All recorded presentations and materials associated with the workshop are available publicly via the Duke Margolis Center for Health Policy website, including a comprehensive resource guide of FDA guidance relevant to rare disease drug development in general, and more specifically for digital health technology, biomarkers, clinical outcome assessment and multicomponent endpoints.


EU Regulatory Interactions for Rare Disease Drug and Endpoint Development

As mentioned above, alternative pathways exist under which sponsors may discuss endpoint development with regulators. EMA also provides opportunities for sponsors to discuss rare disease drug development, via scientific advice or protocol assistance (for medicines with orphan designation).

Novel methodologies for medicine development may be submitted for EMA review, which if successful will result in a “qualification opinion” on the acceptability of the proposed method for a specific use, evaluation of which includes a public consultation phase.  If EMA considers that the rationale and data to support the novel methodology are not complete, “qualification advice” may be issued consisting of recommendations for further method development.



FDA has established a Pilot Program to support the development of efficacy endpoints for rare disease treatments. The new Rare Disease Endpoint Advancement (RDEA) Pilot Program offers additional engagement opportunities with the FDA to sponsors of rare disease development programs that meet specific criteria, including an active IND or pre-IND for a rare disease, or a natural history study where the endpoint is intended to be investigated.

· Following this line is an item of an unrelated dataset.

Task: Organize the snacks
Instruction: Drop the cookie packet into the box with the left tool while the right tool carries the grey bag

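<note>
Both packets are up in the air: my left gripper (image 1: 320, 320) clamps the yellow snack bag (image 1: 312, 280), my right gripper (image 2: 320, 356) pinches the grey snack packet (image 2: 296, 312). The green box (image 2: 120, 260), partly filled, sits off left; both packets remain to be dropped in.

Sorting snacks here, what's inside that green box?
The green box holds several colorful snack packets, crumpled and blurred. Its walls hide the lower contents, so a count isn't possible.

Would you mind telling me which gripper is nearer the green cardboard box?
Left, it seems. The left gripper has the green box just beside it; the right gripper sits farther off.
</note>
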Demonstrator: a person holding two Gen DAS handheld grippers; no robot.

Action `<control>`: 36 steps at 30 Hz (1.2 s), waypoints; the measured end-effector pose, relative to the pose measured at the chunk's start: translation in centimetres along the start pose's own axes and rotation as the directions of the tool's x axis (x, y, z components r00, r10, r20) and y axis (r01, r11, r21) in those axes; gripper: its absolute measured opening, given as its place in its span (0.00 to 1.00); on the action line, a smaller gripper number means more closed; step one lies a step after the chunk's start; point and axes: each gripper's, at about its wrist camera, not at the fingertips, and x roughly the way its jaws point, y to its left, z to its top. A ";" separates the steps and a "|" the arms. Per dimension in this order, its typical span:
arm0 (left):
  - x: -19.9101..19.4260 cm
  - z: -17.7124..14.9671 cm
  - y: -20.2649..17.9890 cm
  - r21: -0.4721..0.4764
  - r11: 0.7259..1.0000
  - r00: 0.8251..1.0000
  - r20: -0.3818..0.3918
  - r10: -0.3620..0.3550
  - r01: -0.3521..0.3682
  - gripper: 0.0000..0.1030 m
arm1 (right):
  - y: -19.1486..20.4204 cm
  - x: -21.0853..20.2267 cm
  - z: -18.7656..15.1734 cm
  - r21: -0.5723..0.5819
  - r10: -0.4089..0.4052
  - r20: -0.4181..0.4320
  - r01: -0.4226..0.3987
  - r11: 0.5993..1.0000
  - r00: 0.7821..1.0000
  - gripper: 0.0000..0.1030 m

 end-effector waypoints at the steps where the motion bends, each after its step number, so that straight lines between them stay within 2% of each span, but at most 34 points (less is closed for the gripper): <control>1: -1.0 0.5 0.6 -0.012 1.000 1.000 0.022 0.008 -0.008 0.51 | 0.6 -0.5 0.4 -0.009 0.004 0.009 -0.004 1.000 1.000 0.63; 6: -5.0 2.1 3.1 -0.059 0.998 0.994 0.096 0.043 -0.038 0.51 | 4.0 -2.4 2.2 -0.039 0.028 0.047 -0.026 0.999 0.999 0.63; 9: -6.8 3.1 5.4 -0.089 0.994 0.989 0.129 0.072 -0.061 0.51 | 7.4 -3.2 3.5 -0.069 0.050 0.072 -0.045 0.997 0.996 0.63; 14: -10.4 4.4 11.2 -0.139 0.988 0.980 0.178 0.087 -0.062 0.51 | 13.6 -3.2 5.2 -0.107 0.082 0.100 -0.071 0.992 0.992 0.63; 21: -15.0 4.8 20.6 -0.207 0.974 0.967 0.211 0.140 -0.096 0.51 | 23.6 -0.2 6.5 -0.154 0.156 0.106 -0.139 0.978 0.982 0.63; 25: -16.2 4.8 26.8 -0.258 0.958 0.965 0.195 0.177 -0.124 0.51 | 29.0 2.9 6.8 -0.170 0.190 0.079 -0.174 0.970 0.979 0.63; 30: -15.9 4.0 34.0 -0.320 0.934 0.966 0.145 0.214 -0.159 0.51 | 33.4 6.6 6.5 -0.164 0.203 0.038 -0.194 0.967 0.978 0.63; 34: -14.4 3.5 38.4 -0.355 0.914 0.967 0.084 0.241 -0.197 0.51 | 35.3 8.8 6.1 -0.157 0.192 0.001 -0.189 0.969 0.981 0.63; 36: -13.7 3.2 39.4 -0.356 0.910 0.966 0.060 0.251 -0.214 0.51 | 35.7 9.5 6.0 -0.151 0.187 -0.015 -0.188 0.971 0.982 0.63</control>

Key features of the RDEA pilot program include up to four focused meetings with interdisciplinary experts in addition to the associated FDA review division, and sponsor disclosure requirements that should be carefully considered by applicants prior to proposal submission.


Whilst the RDEA Pilot Program is a new option for engagement with FDA, DLRC has extensive experience of providing regulatory support in the rare disease space:
    • expert interpretation of regulatory guidance and precedent to develop gap analyses and regulatory strategy
    • cross functional support from our medical writers and publishing team to high quality meeting proposals and materials in accordance with agency requirements
    • facilitation and management of agency interactions of all types to ensure key issues are addressed and to maximise outcomes.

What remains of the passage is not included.